In der Reichspogromnacht am 9. November 1938, als die systematische Verfolgung der deutschen Juden begann, rettete Frieda Kahle eine auf der Straße herumirrende jüdische Familie. Der Auftakt zu einem jahrelangen Versteckspiel.
Eine riesige Arche, auf der alle Platz haben: Mama, Papa, Mäxchen und er selbst, Sascha. Keiner kann ihnen in dem Schiff was tun. Sasha ist erst sechs. Er presst sich fest an Papas Bauch und versucht, innerlich das Wort Ozean zu buchstabieren. Er will sich ablenken von den berstenden Glasscheiben um ihn herum und davon, dass Mama weint. Wenn er die Augen öffnet sieht er lodernde Flammen. Er macht die Augen wieder zu, versucht sich den Ozean vorzustellen und das Schiff. Stattdessen sieht er das Bild, wie der Nachbar totgeprügelt wird.
"Komm mit!"
Plötzlich steht eine Frau vor ihnen. Sasha gefallen ihre Augen, sie sind ein bisschen frech, wie von einer kleinen Maus. "Kommt mit!", sagt die Frau. Die Familie folgt ihr durch die nächtlichen Straßen Berlins. Es ist der 9. November 1938, die "Reichskristallnacht", wie der Berliner Volksmund die Ereignisse schnell nennt Die Frau heißt Frieda Kahle. Sie ist "Arierin" und könnte, wie mancher andere, aus dem Fenster schadenfroh zusehen, wie die Besitztümer der beneideten Cohns und Güldensterns zersplittern. Oder sie könnte in Schockstarre auf ihrem Sofa sitzen, wissend, dass draußen furchtbares Unrecht geschieht. Doch Frieda Kahle geht hinaus und riskiert ihr eigenes Leben, um das einer jüdischen Familie zu retten.
Sascha fürchtet sich erst vor dem grimmigen Mann im Rollstuhl. Er ist nicht froh über die vier Fremden, mit denen er und seine Frau Frieda nun ihre Wohnung teilen. Frieda besteht darauf, dass sie hier bleiben, bis sich die Lage entspannt. Doch die Lage für Juden in Deutschland wird immer schlimmer. Keiner darf wissen, dass Sascha, Mama, Papa und Mäxchen bei Frieda leben. Sie wohnen in der Wäschekammer. Hier ist es fast wie in der Arche. Und von Frieda lernen Sascha und Mäxchen, wie sie sich verhalten müssen. Sie sagen allen, dass sie Friedas Pflegekinder sind. Die Eltern verstecken sich in der Wohnung vor den wachsamen Augen des Blockwarts. Sascha heißt jetzt Günther, weil das ein Name ist, der dem Blockwart gefällt.

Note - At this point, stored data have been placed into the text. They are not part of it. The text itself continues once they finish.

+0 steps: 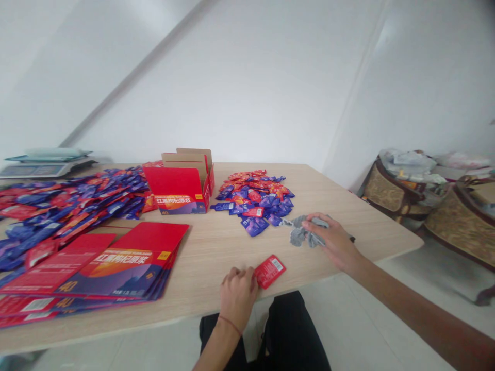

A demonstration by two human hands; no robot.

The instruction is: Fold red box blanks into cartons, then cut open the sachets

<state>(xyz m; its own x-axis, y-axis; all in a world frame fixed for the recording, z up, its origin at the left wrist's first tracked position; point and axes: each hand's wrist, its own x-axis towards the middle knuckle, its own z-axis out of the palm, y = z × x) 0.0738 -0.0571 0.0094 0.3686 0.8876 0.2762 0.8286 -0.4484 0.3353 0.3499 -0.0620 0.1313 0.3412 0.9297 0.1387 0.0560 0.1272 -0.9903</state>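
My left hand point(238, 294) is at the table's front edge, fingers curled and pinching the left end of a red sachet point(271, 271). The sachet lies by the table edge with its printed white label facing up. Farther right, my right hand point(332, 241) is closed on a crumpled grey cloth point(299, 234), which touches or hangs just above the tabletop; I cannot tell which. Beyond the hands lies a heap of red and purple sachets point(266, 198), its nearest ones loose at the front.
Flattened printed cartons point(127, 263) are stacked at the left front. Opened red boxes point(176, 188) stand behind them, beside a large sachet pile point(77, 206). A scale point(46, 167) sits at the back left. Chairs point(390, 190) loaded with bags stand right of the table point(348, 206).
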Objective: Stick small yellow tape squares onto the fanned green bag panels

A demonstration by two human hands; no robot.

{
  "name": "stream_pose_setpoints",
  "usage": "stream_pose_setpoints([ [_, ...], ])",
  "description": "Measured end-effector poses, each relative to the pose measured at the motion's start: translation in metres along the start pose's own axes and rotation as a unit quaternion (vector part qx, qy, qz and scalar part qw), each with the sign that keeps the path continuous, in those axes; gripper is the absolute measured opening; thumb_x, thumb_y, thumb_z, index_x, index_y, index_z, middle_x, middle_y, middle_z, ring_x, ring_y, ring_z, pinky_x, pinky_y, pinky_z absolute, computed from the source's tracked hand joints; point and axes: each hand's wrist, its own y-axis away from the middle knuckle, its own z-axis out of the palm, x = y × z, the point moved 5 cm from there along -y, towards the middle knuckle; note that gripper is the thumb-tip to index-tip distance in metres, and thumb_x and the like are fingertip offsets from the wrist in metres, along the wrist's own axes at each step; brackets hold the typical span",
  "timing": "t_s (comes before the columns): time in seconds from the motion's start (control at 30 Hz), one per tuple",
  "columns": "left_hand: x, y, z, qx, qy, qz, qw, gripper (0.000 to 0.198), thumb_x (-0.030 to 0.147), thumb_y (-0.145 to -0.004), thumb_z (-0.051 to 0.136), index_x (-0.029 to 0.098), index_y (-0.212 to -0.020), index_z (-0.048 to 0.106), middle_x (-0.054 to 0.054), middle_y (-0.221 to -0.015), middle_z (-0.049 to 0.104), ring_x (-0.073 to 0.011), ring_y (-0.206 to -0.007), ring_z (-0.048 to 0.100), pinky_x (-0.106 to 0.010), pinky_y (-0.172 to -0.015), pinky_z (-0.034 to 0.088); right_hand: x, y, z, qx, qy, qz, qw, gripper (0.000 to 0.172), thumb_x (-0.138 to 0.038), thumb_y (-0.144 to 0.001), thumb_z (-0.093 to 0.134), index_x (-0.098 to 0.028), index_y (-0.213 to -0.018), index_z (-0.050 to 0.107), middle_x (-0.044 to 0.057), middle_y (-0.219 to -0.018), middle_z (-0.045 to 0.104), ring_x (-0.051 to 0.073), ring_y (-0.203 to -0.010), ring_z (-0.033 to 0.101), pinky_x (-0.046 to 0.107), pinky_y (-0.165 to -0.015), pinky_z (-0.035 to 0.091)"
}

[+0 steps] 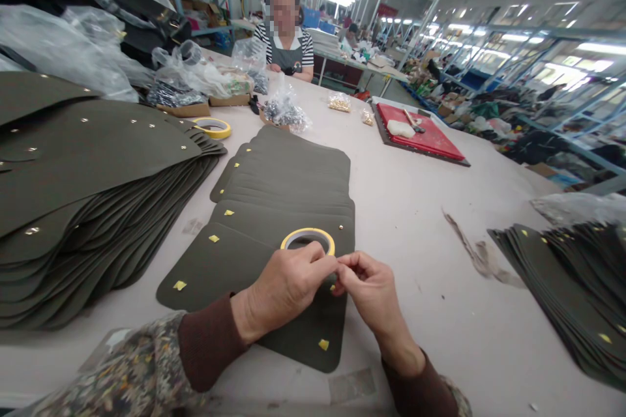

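Observation:
Dark green flat panels (pixel 264 234) lie overlapped in a row down the middle of the table, the nearest one bearing small yellow tape pieces (pixel 323 344). On them rests a yellow tape roll (pixel 308 232), just behind my left hand (pixel 288 283). That hand's thumb and fingers are pinched at the panel's right side. My right hand (pixel 369 287) is also pinched, its fingertips meeting those of my left hand. A bit of yellow shows by the right fingertips. What the fingertips hold is too small to make out.
Stacks of green panels stand at the left (pixel 98 189) and right (pixel 572 287). Another tape roll (pixel 212 128), plastic bags (pixel 283 107) and a red board (pixel 420 133) with tools lie farther back. A person (pixel 286 39) sits across the table (pixel 401 208).

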Motion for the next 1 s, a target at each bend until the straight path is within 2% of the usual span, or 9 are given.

Eines Tages stinkt es in der ganzen Wohnung, nach Wasserstoffsuperoxyd, wie Papa sagt. Mama ist jetzt blond, weil das eine Farbe ist, die dem Blockwart gefällt. Denn sicher ist sicher, falls sie doch einmal gesehen wird.
Wie Versteckspielen
Frieda und ihrem Mann gehört eine Drahtverarbeitungsfabrik. Günther, alias Sascha darf mit den Silberdrahtabfällen spielen. Er und Mäxchen wissen genau, wie laut sie "Heil Hitler" rufen müssen, damit der Blockwart sich freut. Manchmal denkt Sascha, es ist wie Versteckspielen. Doch wenn er nachts das Schluchzen seiner Eltern hört bekommt er Angst. Dann denkt Sascha wieder an den Ozean. Er wird auch Frieda mit auf das Schiff nehmen und auch ihren gelähmten Mann. Er ist nicht mehr ganz so grimmig. Bei Fliegeralarm können nur die Kinder mit in den Luftschutzkeller, damit das Geheimnis nicht auffliegt. Erst ganz am Schluss kommen auch die Eltern mit in den Keller. Der Blockwart lässt Mamas blondierte Haare durchgehen.
Dann passiert das schlimmste. Sie sitzen unten im Luftschutzkeller als es heißt: Der Krieg ist aus. Saschas Vater wagt sich als erster nach oben. Eine Kugel trifft ihn am Kopf. Er ist tot.
Sascha wird Silberschmied, Mäxchen Juwelierhändler in Brasilien. Frieda erhält 1981 das Bundesverdienstkreuz. Doch es gibt einen Gegenstand, der ihr viel mehr bedeutet. Sasha schenkte ihr seine erste große Schmiedearbeit: ein silbernes Schiff, das mit vollen Segeln der Zukunft entgegensteuert.